Although scientists are not sure what causes colon or rectal cancers, they know that they are associated with lack of exercise, eating too much meat, and the human wart virus (HPV). A study from Sendai, Japan shows that men who spend a lot of time walking are at reduced susceptibility to developing colon cancer (1a).
An extensive review of the world’s literature shows that colorectal cancer occurs far more frequently in prosperous industrialized countries, and that dietary factors may cause up to 75 percent of these cancers (1b). You are increased risk for colon cancer if you are overweight, and exercise reduces your risk. Rectal cancer is not affected by obesity or exercise, and may be associated more with infection, such as with the HPV virus that causes genital warts. Since the vast majority of people who are infected with HPV do not get cancer, we have to explain why some do. The leading theory is that of cofactors: some combination of infectious agents, genetic susceptibility or lifestyle factors. I think that rectal cancer requires some kind of infection, but you do not develop the cancer unless you also smoke, lack vitamin D, eat a lot of meat, or some other combination of factors. Colon cancer appears to require some combination of factors such as lack of vitamin D, eating meat, not exercising or not eating enough foods from plants.

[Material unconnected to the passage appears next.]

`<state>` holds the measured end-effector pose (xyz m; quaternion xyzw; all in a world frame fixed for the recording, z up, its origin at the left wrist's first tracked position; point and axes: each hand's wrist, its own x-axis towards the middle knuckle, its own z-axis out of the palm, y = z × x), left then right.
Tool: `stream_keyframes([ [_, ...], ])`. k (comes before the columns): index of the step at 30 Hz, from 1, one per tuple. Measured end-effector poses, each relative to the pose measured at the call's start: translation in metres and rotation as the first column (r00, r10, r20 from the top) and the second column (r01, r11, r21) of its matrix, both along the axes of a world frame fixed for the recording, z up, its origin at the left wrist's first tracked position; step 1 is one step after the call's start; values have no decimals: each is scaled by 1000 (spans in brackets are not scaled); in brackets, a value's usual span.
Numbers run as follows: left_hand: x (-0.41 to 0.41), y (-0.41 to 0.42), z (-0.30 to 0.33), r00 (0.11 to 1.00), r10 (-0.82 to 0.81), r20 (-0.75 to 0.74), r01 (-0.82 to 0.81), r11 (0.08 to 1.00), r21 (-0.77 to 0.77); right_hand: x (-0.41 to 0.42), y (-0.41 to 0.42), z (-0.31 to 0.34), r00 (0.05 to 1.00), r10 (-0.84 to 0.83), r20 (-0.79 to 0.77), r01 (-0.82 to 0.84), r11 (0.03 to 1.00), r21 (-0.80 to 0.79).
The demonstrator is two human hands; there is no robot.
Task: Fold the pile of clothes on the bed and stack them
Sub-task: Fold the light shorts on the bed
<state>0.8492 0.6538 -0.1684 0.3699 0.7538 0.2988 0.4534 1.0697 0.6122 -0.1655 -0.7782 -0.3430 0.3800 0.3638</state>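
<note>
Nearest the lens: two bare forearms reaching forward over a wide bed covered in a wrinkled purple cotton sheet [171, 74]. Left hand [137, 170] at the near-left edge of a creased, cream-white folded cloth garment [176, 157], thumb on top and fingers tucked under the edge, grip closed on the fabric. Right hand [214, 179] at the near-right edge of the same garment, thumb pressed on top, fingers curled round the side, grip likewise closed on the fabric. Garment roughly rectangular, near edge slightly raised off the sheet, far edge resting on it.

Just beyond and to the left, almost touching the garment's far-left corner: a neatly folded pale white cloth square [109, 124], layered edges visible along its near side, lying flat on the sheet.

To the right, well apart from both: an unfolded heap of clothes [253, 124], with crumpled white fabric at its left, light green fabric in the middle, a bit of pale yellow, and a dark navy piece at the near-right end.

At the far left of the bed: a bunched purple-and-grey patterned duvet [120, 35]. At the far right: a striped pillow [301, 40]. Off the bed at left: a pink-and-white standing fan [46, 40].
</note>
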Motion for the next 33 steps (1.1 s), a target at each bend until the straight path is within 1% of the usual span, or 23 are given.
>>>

David Mangelsdorf, professor of pharmacology at the University of Texas Southwestern in Dallas, reports that Vitamin D may help to prevent colon cancer (1). Colon cancer is associated with eating too much red meat and animal fat, as well as smoking and heavy alcohol use. Your liver removes breakdown products of metabolism from your body and concentrates them into liquid called bile. Then bile passes through a tube leading from the liver to the gall bladder, a balloon that stores the bile. When you eat, the gall bladder contracts and squeezes bile through a tube leading into your intestines, where the bile mixes with the food that you have eaten and breaks down the fat into building blocks called monoglycerides, fatty acids and glycerol that can be absorbed into you bloodstream.
Eating a high-fat diet causes your liver to make more bile, and bile is loaded with a chemical called lithocholic acid, a bile acid that helps digest fat. Lithocholic acid is probably the most toxic compound that your body makes. Lithocholic acid damages the DNA, the genetic material in cells to cause cancer. Giving animals high concentrations of lithocholic acid causes colon cancer, but giving these same animals large doses of vitamin D prevents lithocholic acid from causing colon cancer.
Previous research show that people who develop colon cancer have high concentrations of lithocholic acid in their intestines. This explains why people who have had their gall bladders removed are at increased risk for colon cancer. Your gall bladder is supposed to squeeze bile into your intestines only after you eat. When you have your gall bladder removed, bile flows continuously from your liver into your intestines 24 hours a day. This continuous exposure to bile acids, and lithocholic acids in particular, can cause colon cancer.
So steps to prevent colon cancer include cutting back on meat and fat, and making sure that you are not vitamin D deficient. Don’t have your gall bladder removed unless it is necessary.
Cancer of the colon as associated with eating lots of refined carbohydrates found in bread and pastas and meat, particularly well-cooked meat and not enough fish, vegetables, whole grains and beans. The omega-3 fatty acids in fish appear to help prevent colon cancer by reducing swelling in your body (2). Whole grains appear to help prevent colon cancer by sweeping foods and carcinogens through the colon at a faster rate. On the other hand, refined carbohydrates in bakery products and pastas are constipating and prolong contact between food and the inner surface of the colon (3). Another theory is that refined carbohydrates cause a high rise in insulin that increases cancer risk. We do not know how different infectious agents affect susceptibility to colon cancer.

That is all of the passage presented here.